退職代行の費用
退職代行の料金を比べると、サービスによってかなりの開きがあります。 この差はサービスの丁寧さの違いというより、運営元によって法律上できることの範囲が違うことによるものです。仕組みを理解すると、自分にとって必要な水準が判断できます。
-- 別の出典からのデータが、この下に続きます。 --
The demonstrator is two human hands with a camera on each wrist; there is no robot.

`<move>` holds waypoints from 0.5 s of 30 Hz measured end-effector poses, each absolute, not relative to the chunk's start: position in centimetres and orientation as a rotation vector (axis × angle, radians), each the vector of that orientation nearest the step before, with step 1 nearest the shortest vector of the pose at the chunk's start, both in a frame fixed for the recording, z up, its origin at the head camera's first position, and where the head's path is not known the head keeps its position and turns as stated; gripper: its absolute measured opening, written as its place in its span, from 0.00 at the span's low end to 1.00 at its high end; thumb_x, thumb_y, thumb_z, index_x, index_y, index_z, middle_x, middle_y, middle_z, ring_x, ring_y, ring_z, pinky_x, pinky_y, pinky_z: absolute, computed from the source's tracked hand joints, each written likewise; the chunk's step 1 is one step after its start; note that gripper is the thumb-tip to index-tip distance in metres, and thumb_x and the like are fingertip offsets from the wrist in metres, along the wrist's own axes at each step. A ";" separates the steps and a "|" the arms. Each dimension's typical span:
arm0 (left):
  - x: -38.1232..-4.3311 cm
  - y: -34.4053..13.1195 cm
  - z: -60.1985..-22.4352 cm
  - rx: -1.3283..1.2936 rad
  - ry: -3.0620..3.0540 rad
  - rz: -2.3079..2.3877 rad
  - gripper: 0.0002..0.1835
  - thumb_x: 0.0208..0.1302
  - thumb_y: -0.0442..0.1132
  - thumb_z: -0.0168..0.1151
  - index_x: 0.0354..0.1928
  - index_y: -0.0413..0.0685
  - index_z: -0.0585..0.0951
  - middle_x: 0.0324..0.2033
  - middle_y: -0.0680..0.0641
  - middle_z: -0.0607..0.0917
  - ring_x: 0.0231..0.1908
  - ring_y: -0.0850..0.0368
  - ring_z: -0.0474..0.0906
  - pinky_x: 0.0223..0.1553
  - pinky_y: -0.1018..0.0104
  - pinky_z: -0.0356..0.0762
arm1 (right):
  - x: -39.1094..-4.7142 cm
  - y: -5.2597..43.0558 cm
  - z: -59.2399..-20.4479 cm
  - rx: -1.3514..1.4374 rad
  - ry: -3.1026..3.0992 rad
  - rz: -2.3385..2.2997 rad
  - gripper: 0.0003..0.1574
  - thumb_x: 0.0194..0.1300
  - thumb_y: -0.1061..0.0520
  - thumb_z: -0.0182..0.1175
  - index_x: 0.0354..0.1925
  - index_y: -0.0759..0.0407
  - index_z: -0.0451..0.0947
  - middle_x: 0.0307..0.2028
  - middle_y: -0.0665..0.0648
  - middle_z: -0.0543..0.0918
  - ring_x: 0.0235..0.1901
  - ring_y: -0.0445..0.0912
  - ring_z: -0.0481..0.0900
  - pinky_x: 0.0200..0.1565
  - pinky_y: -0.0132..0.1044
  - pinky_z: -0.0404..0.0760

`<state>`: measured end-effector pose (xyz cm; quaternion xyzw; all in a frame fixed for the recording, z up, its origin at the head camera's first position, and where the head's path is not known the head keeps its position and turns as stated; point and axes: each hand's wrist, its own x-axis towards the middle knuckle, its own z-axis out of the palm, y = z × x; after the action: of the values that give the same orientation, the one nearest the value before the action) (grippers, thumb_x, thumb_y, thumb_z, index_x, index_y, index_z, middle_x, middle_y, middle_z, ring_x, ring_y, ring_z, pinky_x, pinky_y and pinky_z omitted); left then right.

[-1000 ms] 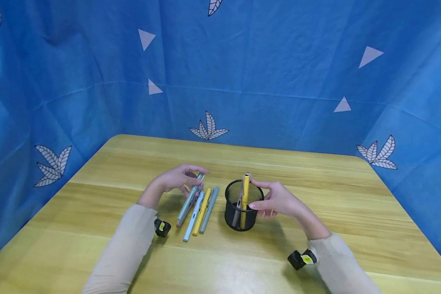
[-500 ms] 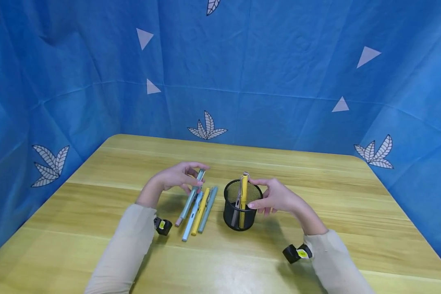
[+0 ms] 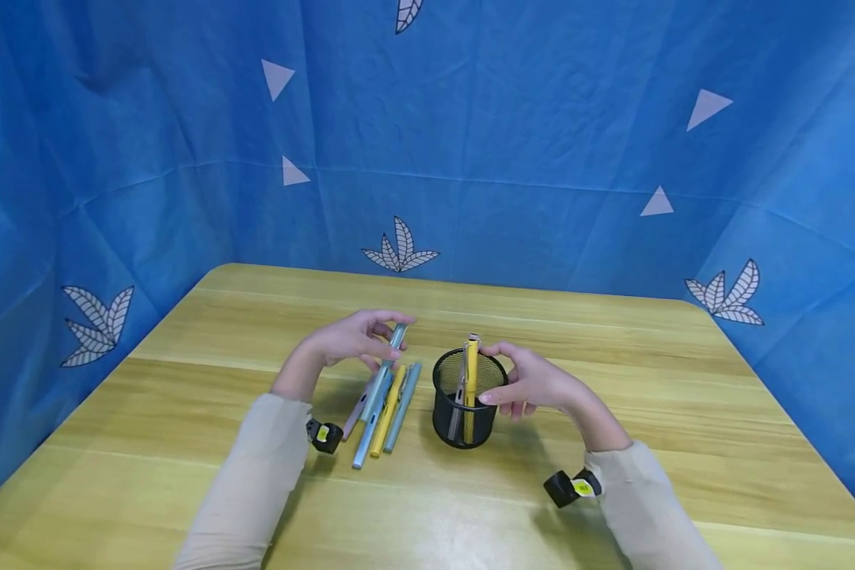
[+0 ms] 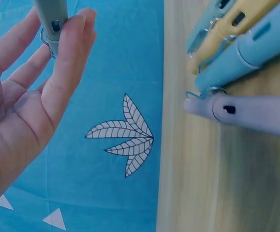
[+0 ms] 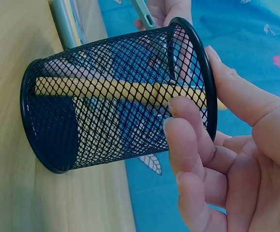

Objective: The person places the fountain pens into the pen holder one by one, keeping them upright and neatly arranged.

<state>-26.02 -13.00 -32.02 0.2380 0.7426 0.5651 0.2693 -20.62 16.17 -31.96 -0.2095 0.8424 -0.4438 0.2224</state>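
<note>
Pale green pen (image 4: 51, 17) is pinched near its clip end by the left hand (image 3: 356, 336), with the thumb and fingers close round it. The pen leans, with its low end out over the light blue pen (image 3: 369, 435); whether the two touch, one cannot tell. Holding it by the top perhaps leaves the rest of it free.

The right hand (image 3: 534, 381) holds the rim of the black mesh cup (image 3: 482, 428), with finger and thumb set apart on it. That is likely so the cup does not slide or tip. The cup stands upright, and in it a yellow pen (image 3: 472, 372) and a greyish purple pen (image 3: 459, 397) lean side by side with their clips up.

Between the left hand and the cup, four pens lie on the wooden table (image 3: 648, 396): a lilac one (image 3: 357, 410), the light blue one, a yellow one (image 3: 388, 417) and a teal one (image 3: 402, 408). They all point much the same way, maybe so each top is easy to reach.

No brand name can be read on any pen. Each wrist wears a small black camera; the right camera (image 3: 561, 489) has a yellow sticker (image 3: 583, 488), but its writing is too tiny to read. Behind the table hangs blue cloth (image 3: 541, 119) with white leaves and triangles.
</note>
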 end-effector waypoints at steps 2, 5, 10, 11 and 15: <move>-26.1 -12.7 -31.9 0.655 2.010 1.522 0.33 0.55 0.27 0.58 0.64 0.45 0.61 0.44 0.38 0.74 0.39 0.32 0.73 0.29 0.57 0.78 | -20.6 16.2 -31.9 -0.571 2.331 -1.217 0.46 0.55 0.58 0.63 0.64 0.65 0.50 0.18 0.62 0.78 0.16 0.56 0.77 0.16 0.40 0.73; -26.2 -12.4 -31.8 0.674 2.024 1.533 0.35 0.54 0.25 0.58 0.64 0.46 0.60 0.44 0.38 0.74 0.39 0.35 0.75 0.30 0.56 0.78 | -20.7 16.1 -31.8 -0.572 2.339 -1.204 0.46 0.55 0.58 0.63 0.64 0.65 0.50 0.17 0.62 0.78 0.16 0.55 0.77 0.15 0.38 0.71; -26.3 -11.7 -31.5 0.704 2.022 1.576 0.36 0.55 0.23 0.57 0.65 0.46 0.59 0.46 0.38 0.74 0.35 0.45 0.79 0.32 0.53 0.78 | -20.7 16.1 -32.0 -0.590 2.344 -1.202 0.45 0.55 0.58 0.63 0.64 0.67 0.50 0.16 0.61 0.78 0.16 0.57 0.77 0.14 0.37 0.71; -26.3 -11.5 -31.5 0.707 2.026 1.582 0.36 0.55 0.23 0.57 0.65 0.46 0.59 0.46 0.39 0.74 0.34 0.46 0.79 0.33 0.51 0.77 | -20.7 16.1 -32.0 -0.592 2.346 -1.201 0.45 0.55 0.58 0.63 0.64 0.67 0.50 0.16 0.60 0.78 0.16 0.57 0.76 0.15 0.38 0.71; -26.3 -11.1 -31.4 0.711 2.044 1.612 0.35 0.56 0.23 0.56 0.65 0.47 0.59 0.47 0.39 0.74 0.37 0.41 0.78 0.33 0.52 0.78 | -20.6 16.1 -31.9 -0.591 2.356 -1.187 0.46 0.55 0.57 0.63 0.64 0.66 0.50 0.16 0.59 0.78 0.16 0.53 0.77 0.15 0.40 0.72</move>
<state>-26.34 -11.05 -31.38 0.2570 0.7389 0.5828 0.2197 -20.65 16.05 -31.91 -0.2135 0.8507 -0.4284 0.2171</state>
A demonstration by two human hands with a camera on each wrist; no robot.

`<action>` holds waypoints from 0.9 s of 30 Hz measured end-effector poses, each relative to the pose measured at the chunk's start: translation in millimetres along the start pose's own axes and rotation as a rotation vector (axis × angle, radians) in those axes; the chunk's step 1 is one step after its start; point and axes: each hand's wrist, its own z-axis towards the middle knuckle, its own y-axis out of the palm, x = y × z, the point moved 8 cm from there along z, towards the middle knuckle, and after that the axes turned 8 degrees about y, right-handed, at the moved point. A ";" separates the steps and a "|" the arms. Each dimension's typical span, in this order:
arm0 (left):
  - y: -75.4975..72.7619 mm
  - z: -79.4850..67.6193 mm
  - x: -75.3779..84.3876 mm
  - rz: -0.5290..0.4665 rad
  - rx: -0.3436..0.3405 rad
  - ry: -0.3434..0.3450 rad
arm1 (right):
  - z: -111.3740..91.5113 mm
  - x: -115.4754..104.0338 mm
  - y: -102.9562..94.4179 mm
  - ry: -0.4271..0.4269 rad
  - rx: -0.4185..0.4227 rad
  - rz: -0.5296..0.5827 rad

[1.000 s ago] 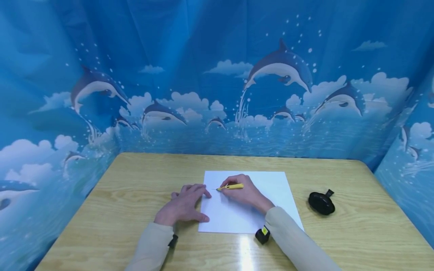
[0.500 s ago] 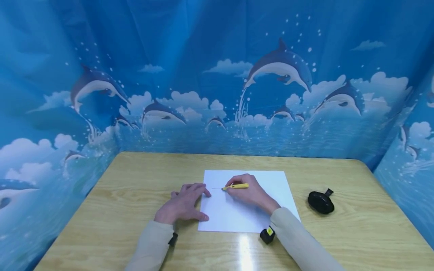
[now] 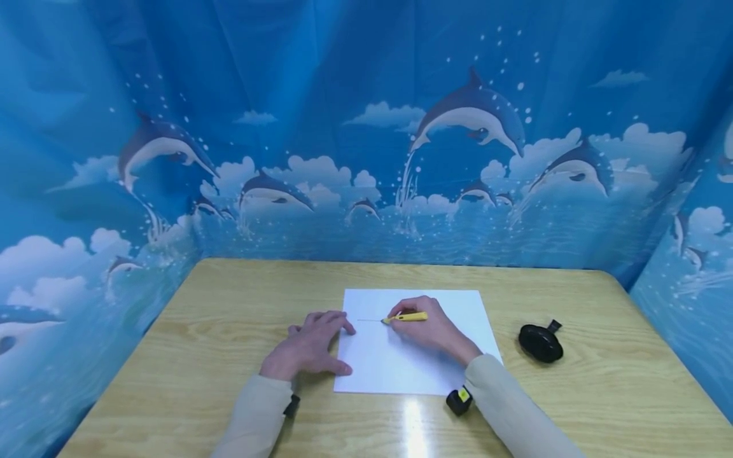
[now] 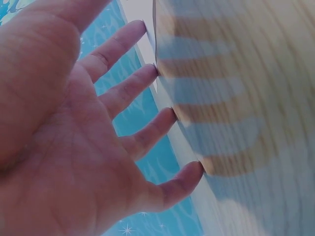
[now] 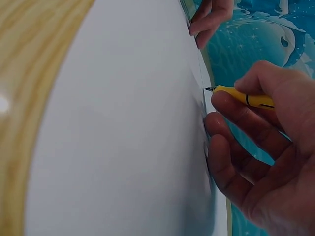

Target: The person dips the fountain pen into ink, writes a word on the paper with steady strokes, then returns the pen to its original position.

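Observation:
A yellow fountain pen (image 5: 257,101) with a dark metal nib is pinched in my right hand (image 3: 422,323). In the right wrist view its nib touches the white sheet of paper (image 5: 118,118). A thin, straight line (image 3: 368,320) runs on the paper from near my left fingers to the nib. My left hand (image 3: 312,343) lies spread at the paper's left edge. Its thumb and index finger rest on the sheet, while other fingertips (image 4: 196,169) touch the wooden table in the left wrist view.
The paper lies on a light wooden table (image 3: 240,286). A black scalloped dish (image 3: 541,343) with a small tab stands to the right. Behind the table hangs a blue curtain (image 3: 366,127) printed with dolphins. Dark wrist devices (image 3: 459,401) sit at both sleeves.
My right hand has slid to the right with the fountain pen, and the line on the paper has grown longer behind the nib. The left hand has stayed in place.

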 end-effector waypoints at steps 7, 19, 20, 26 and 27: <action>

具体的な金額はサービスごとに異なり、改定もあるため、 このページでは金額そのものではなく料金が何によって決まるかと確認すべき点を整理しています。 実際の金額は各サービスの公式サイトで確認してください。
料金の差は「できる範囲」の差
| 運営元 | 扱える範囲 | 料金の傾向 |
|---|---|---|
| 民間業者 | 意思の伝達のみ(交渉不可) | 低い |
| 労働組合 | 交渉が可能(有給・退職日など) | 中間 |
| 弁護士 | 交渉に加え、請求・損害賠償対応・訴訟 | 高い |
民間業者が安いのは、弁護士法72条により交渉ができないためです。 会社に電話をして「本人は退職の意思です」と伝えるところまでが業務になります。
それぞれの法的根拠は退職代行の3種類(弁護士・労働組合・民間業者)で条文とともに解説しています。
表示料金以外に発生しうる費用
組合費(労働組合型)
労働組合が交渉できるのは、依頼者が組合員だからです。 そのため加入手続きが伴い、組合費が必要になることがあります。 表示料金に含まれているのか別途なのかを確認してください。
着手金・成功報酬(弁護士)
退職の代行だけでなく、未払い賃金や残業代、慰謝料の請求まで依頼する場合、 着手金と回収額に応じた成功報酬が加算されるのが一般的です。 「退職代行の基本料金」と「請求業務の費用」は別枠と考えてください。
オプション費用
書類の作成・郵送、貸与品の返却手配、離職票の受け取り代行などを 別料金にしているサービスもあります。
申し込む前に確認する5点
- 1. 総額はいくらか組合費・オプションを含めた支払総額を確認します
- 2. 会社が退職を認めなかった場合どうするか交渉が必要になったときに対応できる体制かを聞きます
- 3. 有給消化の希望を伝えるだけか、交渉するのか「伝える」と「交渉する」は法的にまったく別です
- 4. 返金・キャンセルの条件退職できなかった場合の返金保証の適用条件を確認します
- 5. 退職後の書類の受け取りまで対応するか離職票・源泉徴収票が届かないときのフォローがあるかは重要です
退職後の書類については退職代行を使った後の離職票・源泉徴収票の受け取りをご覧ください。
安さだけで選ぶと二重にかかることがある
伝えるだけで辞められる見込みなら、民間業者でも目的は果たせます。 問題になるのは、途中で交渉が必要になったときです。
交渉が必要になる典型的な場面
- 会社が「退職は認めない」と回答してきた
- 有給消化を拒否された
- 退職日を先に延ばすよう求められた
- 損害賠償を請求すると言われた
- 未払いの残業代がある
民間業者はこれらに対応できないため、結局は弁護士に依頼し直すことになり、費用が二重にかかります。 自分の状況で交渉が必要になりそうかを、申し込む前に見極めておくことが大切です。
費用をかけない選択肢もある
期間の定めのない雇用契約であれば、民法627条1項により解約の申入れから2週間の経過で雇用契約は終了します。 会社の承諾は必要ありません。
上司に直接会いたくない場合でも、退職届を内容証明郵便で送れば、 退職の意思表示が会社に到達したことを記録に残せます。かかるのは郵便料金だけです。
進め方は退職代行を使わずに自分で辞める方法で解説しています。代行を使うかどうかの判断材料として、 まず自分で進めた場合の手順を知っておくと選びやすくなります。